Consegues imaginar uma aldeia inteira desenhada pela escola de Gaudí no meio do nada? Existe, e não é exatamente no Eixample. Estamos a falar de Raimat, a joia modernista (e vinícola) de Lleida que esconde um segredo: embora tudo nela nos faça lembrar o génio de Reus, este nunca assinou o projeto.
Esta é a história de como o sonho da burguesia catalã transformou um deserto numa utopia arquitetónica e vinícola.
O milagre: da terra seca ao império do vinho

Para compreender Raimat, é preciso recuar até 1914. O que hoje são vinhedos era, literalmente, um terreno árido no coração do Ponente.

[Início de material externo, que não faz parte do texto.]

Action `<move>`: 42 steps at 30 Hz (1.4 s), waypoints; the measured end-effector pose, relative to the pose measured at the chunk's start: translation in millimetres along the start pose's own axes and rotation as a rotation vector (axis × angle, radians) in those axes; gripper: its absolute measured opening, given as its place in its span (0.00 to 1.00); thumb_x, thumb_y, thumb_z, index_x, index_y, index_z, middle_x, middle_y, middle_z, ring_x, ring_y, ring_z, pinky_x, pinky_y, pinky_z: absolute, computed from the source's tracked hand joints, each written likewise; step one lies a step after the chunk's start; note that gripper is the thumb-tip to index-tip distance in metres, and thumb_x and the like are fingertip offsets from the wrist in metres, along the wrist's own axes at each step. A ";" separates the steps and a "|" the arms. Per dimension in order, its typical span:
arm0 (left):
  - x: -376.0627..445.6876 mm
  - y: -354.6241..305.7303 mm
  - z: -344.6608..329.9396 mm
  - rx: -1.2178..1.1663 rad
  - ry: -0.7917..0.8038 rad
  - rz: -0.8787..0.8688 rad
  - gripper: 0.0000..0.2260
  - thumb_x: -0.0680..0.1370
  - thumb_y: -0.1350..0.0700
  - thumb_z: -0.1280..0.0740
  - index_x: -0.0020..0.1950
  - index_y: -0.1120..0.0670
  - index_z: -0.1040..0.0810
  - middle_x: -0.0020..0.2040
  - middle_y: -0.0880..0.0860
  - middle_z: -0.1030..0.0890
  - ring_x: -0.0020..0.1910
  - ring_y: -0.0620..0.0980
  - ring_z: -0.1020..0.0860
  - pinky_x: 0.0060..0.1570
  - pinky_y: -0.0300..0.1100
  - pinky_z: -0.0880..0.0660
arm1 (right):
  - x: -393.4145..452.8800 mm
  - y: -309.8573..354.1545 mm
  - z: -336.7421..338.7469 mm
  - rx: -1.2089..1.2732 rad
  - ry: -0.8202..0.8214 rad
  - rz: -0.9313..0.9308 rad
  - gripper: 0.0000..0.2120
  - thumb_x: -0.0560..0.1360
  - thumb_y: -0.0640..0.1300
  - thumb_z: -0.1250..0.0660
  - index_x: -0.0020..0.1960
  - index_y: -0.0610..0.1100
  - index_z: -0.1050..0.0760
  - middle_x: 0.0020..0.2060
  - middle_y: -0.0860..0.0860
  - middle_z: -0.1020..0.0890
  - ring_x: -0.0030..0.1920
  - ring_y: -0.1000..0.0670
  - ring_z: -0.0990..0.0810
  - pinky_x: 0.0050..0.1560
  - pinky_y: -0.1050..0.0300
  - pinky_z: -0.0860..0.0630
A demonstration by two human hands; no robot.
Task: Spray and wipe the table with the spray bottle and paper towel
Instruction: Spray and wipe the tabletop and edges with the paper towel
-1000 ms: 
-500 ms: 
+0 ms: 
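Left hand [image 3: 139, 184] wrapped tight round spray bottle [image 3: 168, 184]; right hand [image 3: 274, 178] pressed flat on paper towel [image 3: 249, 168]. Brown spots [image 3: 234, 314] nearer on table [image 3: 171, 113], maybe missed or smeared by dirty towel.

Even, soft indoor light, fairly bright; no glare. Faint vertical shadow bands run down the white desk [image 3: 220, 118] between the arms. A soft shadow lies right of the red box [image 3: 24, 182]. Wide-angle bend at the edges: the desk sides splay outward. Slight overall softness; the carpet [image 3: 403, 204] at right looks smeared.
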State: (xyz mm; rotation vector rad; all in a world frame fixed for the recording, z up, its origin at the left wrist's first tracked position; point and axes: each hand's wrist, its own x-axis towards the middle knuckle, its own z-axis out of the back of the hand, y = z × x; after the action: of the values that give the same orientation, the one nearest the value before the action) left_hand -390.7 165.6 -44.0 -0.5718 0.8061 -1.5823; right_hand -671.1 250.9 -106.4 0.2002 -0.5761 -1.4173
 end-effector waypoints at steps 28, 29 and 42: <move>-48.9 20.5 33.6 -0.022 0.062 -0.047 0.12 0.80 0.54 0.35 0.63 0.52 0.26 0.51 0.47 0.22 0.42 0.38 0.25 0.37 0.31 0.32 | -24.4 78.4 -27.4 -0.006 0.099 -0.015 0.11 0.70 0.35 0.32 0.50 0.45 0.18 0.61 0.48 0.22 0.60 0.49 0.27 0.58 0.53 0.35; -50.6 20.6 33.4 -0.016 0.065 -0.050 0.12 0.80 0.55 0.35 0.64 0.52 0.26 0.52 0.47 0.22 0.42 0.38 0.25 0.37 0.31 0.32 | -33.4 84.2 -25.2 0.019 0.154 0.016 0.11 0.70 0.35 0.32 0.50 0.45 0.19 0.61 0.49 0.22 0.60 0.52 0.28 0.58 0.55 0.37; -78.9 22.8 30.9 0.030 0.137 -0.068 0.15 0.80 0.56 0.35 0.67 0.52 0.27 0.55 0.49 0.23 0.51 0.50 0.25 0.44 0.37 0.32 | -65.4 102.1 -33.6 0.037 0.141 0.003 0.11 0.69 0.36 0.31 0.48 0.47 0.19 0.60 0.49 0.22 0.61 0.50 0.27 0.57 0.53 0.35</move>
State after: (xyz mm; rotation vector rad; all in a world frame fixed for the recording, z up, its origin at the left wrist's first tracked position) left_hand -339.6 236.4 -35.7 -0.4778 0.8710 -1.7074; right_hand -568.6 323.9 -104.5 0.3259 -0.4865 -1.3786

Um lugar que tinha sido esquecido desde a Guerra dos Ceifeiros.
Tudo mudou quando Manuel Raventós Domènech (sim, o homem de Codorníu) teve uma visão. Comprou 3200 hectares de terra seca e salina e fez um milagre: planeou uma rede de quase 100 quilómetros de canais de irrigação, plantou milhões de árvores e começou a cultivar vinhas onde ninguém pensava que fosse possível.
A ligação de Gaudí que (quase) foi

Raventós não queria apenas transformar a terra; queria fazê-lo com estilo. Como qualquer burguês catalão com ambição, chamou o arquiteto estrela da época: Antoni Gaudí. O problema? Gaudí estava totalmente concentrado na sua magnum opus, a Sagrada Família, e recusou educadamente a encomenda.
Mas (e aqui está a parte boa) não o deixou pendurado. Recomendou-o ao seu discípulo mais avançado: Joan Rubió i Bellver, uma figura-chave do Modernismo e da “segunda geração” de Gaudí.
Rubió aceitou o desafio e o resultado é simplesmente espetacular. Sob a sua direção, Raimat tomou forma. Em 1918, construiu a adega, considerada o primeiro edifício de betão armado em Espanha e uma verdadeira “catedral do vinho”. Trata-se de uma nave monumental de 150 metros, onde os arcos parabólicos, os contrafortes e os ecos góticos gritam “Gaudí” dos quatro lados.
Pouco depois, em 1922, consagrou a igreja do Sagrado Coração e projectou as casas para os colonos. Rubió não se limitou a construir edifícios: projectou uma aldeia inteira. Criou uma colónia agrícola que imitava as fábricas do Llobregat, com a sua escola, cooperativa e serviços, fundindo a funcionalidade rural com o génio modernista.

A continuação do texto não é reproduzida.